State Roundup, June 26, 2017

LAWS TAKE EFFECT: New laws taking effect in Maryland on July 1 include steps to provide funding for Planned Parenthood to mitigate potential federal cuts and require schools to teach about the dangers of opioid addiction. Also going into effect is a law to help craft brewers. The AP provides information on eight for this photo gallery.

ADDICTION CRISIS, PERSONALIZED: In an article for Baltimore Brew, Jo Martin writes about Maryland’s opioid crisis, from the point of view of a journalist whose son has been dealing with addiction for three decades.Three years ago, she writes, sounding the alarm about “a dramatic increase in heroin-related emergency room visits in Maryland,” Gov. Martin O’Malley announced a four-pronged response to the crisis, including expanded access to the life-saving drug naloxone and other measures. Since then, 4,489 Marylanders have died from drug and alcohol intoxication, with Baltimore the epicenter at 1,392.

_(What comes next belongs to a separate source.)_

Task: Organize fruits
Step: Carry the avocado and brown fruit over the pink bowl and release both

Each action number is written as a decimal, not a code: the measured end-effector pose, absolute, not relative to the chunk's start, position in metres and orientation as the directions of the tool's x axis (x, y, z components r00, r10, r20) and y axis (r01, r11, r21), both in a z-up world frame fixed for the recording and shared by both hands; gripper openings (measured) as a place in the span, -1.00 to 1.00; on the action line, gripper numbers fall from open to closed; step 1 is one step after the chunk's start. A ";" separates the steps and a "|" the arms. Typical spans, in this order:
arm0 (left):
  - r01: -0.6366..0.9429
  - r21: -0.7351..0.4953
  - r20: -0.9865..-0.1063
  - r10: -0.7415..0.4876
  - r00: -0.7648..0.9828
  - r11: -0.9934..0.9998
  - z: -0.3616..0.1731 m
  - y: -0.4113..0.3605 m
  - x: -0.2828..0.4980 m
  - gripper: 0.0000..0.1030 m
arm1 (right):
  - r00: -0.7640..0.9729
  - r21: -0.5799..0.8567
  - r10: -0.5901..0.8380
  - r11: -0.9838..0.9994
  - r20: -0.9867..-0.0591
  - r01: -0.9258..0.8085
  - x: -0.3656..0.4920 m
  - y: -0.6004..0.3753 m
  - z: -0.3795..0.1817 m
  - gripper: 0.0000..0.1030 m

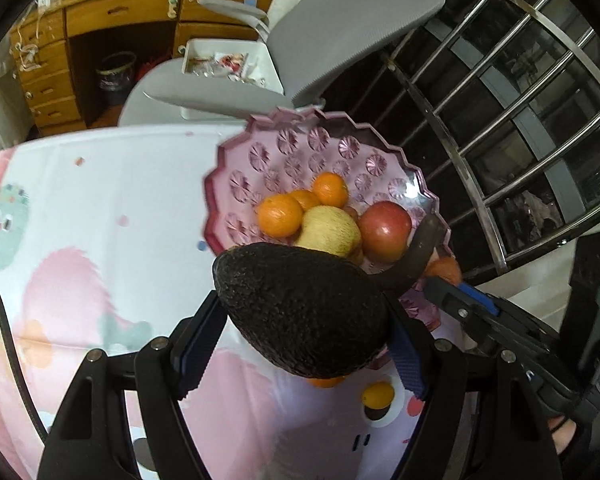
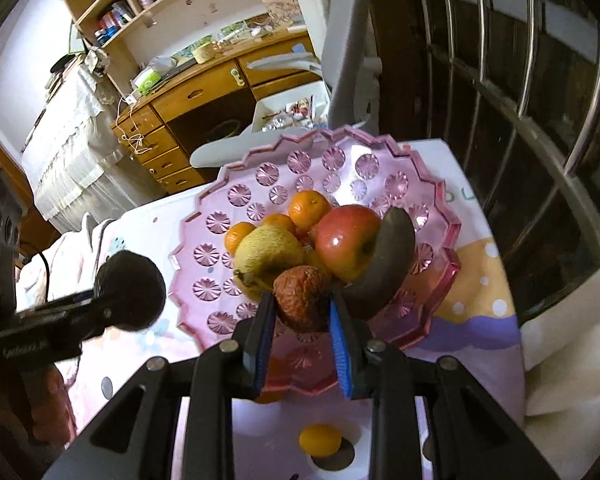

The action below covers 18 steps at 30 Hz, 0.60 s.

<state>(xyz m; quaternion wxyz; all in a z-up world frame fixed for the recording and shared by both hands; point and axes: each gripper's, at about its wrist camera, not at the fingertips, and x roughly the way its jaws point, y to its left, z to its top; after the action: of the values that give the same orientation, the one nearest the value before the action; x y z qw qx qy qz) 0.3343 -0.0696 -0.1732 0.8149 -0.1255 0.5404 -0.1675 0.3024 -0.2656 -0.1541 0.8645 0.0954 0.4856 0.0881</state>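
My left gripper (image 1: 304, 320) is shut on a dark, rough avocado (image 1: 300, 308), held above the cloth just short of the pink plastic fruit bowl (image 1: 296, 148). In the bowl lie oranges (image 1: 280, 216), a yellow fruit (image 1: 332, 232), a red apple (image 1: 386, 232) and a blackened banana (image 1: 420, 252). My right gripper (image 2: 300, 304) is shut on a wrinkled red-brown fruit (image 2: 304, 300) over the bowl's (image 2: 300, 160) near rim. In the right wrist view the left gripper (image 2: 104, 308) and its avocado (image 2: 130, 290) hang at the left of the bowl.
A small yellow-orange fruit (image 2: 320, 440) lies on the cartoon-print cloth (image 1: 100, 220) near me. A grey chair (image 1: 340, 20) and a wooden desk (image 1: 120, 12) stand behind the table. Metal window bars (image 1: 520, 100) run along the right.
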 end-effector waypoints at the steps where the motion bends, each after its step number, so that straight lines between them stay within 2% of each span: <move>1: 0.137 -0.385 -0.841 -0.408 0.354 0.913 -0.176 -0.072 0.335 0.46 | 0.508 0.251 0.248 0.966 -0.825 -0.064 0.306 -0.266 -0.158 -0.47; 7: 0.129 -0.385 -0.854 -0.406 0.326 0.914 -0.190 -0.082 0.339 0.46 | 0.498 0.236 0.250 0.967 -0.830 -0.093 0.317 -0.265 -0.166 -0.47; 10: 0.137 -0.430 -0.814 -0.448 0.369 0.893 -0.183 -0.079 0.340 0.55 | 0.498 0.247 0.260 0.965 -0.827 -0.093 0.320 -0.268 -0.167 -0.46; 13: 0.142 -0.429 -0.800 -0.448 0.399 0.892 -0.175 -0.076 0.337 0.63 | 0.513 0.254 0.256 0.964 -0.820 -0.075 0.319 -0.272 -0.163 -0.11; 18: 0.105 -0.409 -0.818 -0.415 0.398 0.906 -0.177 -0.068 0.328 0.63 | 0.533 0.268 0.261 0.961 -0.805 -0.067 0.309 -0.275 -0.154 -0.05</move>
<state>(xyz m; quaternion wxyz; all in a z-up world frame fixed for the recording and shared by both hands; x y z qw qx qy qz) 0.3275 -0.0676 -0.1773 0.8230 -0.1477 0.5253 -0.1579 0.3090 -0.2752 -0.1535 0.8695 0.1026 0.4739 0.0944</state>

RX POT GROWERS SEEK STANDING: Lawyers for an association of medical cannabis growers and processors are asking Maryland’s highest court to allow them to intervene in a lawsuit that could further delay the troubled program, reports Bryan Sears for the Daily Record.

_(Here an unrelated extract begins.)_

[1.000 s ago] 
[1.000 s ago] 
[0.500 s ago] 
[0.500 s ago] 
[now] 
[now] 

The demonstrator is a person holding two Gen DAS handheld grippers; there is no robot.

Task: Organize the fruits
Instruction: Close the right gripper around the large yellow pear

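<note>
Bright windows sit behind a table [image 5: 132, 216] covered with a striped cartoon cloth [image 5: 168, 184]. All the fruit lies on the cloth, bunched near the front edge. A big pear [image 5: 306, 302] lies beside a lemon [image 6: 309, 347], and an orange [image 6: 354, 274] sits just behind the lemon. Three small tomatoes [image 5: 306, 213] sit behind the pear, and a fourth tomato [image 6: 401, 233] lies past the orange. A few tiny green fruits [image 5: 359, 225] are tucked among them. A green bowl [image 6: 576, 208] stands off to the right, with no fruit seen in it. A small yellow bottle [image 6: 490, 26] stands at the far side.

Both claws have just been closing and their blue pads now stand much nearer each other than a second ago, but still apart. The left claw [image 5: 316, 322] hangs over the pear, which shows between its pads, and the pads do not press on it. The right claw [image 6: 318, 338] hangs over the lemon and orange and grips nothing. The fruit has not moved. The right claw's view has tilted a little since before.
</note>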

MD UNDER GOP HEALTH PLAN: Tim Curtis of the Daily Record reports that Maryland could have to decide between cutting coverage or spending a lot more money to fund health care if the U.S. Senate Republican plan to replace the Affordable Care Act were to become law.  The Better Care Reconciliation Act unveiled Thursday would cut federal funding for Maryland’s Medicaid expansion as well as subsidies available on the individual health exchange market while repealing the individual mandate requiring consumers to have insurance.

STATE CENTER IN COURT: The Baltimore City Circuit Court will hold a hearing today and make a decision on a request by the developer of the State Center redevelopment asking Gov. Larry Hogan’s administration to provide information about why it nixed the project, writes Holden Wilen for the Baltimore Business Journal.

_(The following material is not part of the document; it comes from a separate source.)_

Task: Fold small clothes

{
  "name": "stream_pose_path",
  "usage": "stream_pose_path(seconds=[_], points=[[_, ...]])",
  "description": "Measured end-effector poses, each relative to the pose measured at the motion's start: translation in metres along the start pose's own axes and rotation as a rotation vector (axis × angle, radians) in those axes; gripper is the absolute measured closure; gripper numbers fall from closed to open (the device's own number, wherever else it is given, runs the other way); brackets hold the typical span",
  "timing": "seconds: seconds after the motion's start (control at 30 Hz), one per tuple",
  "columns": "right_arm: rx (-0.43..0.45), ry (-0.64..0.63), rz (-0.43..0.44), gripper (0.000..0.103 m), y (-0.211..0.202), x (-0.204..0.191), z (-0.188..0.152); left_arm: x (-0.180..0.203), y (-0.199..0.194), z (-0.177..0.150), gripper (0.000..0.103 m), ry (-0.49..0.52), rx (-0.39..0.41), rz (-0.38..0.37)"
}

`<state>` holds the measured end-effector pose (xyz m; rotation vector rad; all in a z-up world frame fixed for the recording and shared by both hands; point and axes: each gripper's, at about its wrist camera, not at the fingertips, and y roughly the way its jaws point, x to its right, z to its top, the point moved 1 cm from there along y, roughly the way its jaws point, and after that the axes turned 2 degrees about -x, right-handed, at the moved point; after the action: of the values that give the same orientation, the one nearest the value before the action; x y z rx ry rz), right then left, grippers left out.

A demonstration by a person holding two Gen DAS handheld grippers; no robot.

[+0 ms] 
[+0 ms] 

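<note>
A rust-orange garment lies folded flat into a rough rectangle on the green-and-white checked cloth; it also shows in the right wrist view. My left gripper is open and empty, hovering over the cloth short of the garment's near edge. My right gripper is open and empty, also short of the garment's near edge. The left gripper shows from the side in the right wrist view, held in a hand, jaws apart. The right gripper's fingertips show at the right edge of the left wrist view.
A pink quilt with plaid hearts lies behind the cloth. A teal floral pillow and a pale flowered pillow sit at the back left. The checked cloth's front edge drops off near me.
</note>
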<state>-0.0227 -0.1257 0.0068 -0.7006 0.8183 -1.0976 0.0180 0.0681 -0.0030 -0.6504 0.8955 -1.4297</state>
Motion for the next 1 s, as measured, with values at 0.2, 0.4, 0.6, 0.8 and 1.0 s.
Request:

HOGAN SEEKS PG SCHOOL PROBE: Gov. Larry Hogan (R) on Sunday asked the State Board of Education for a “complete, thorough and exhaustive” investigation into alleged tampering with grades and graduation rates at Prince George’s County Public Schools, Debbi Wilgoren of the Post reports. The allegations were levied this month by four members of the Prince George’s County school board, who said they have evidence to prove their claims but have not made that evidence public.

ADMIN LEAVE IN PG SCHOOLS: In other Prince George’s school news, Donna St. George of the Post writes that one county teacher was escorted out of her school this spring after being accused of making an offensive remark in class. Another was sent home for allegedly failing to report a tussle that another staff member had with a student one day. The latest data show they were among 848 employees placed on administrative leave during the 2016-17 school year.

GERRYMANDERING: Tamela Baker of the Hagerstown Herald Mail writes a history of the recent gerrymandering issue in Maryland.

  • Taken together, developments in Georgia (a special election) and Wisconsin (redistricting lawsuit) have been read by some Maryland Republicans as positive indicators that things finally are moving in their direction in a state overwhelmingly controlled by Democrats. But, opines Barry Rascovar for MarylandReporter, while hope springs eternal, a closer look at these two developments paints a far less rosy picture for Maryland’s minority party, outnumbered 2-1 by Free State Democrats.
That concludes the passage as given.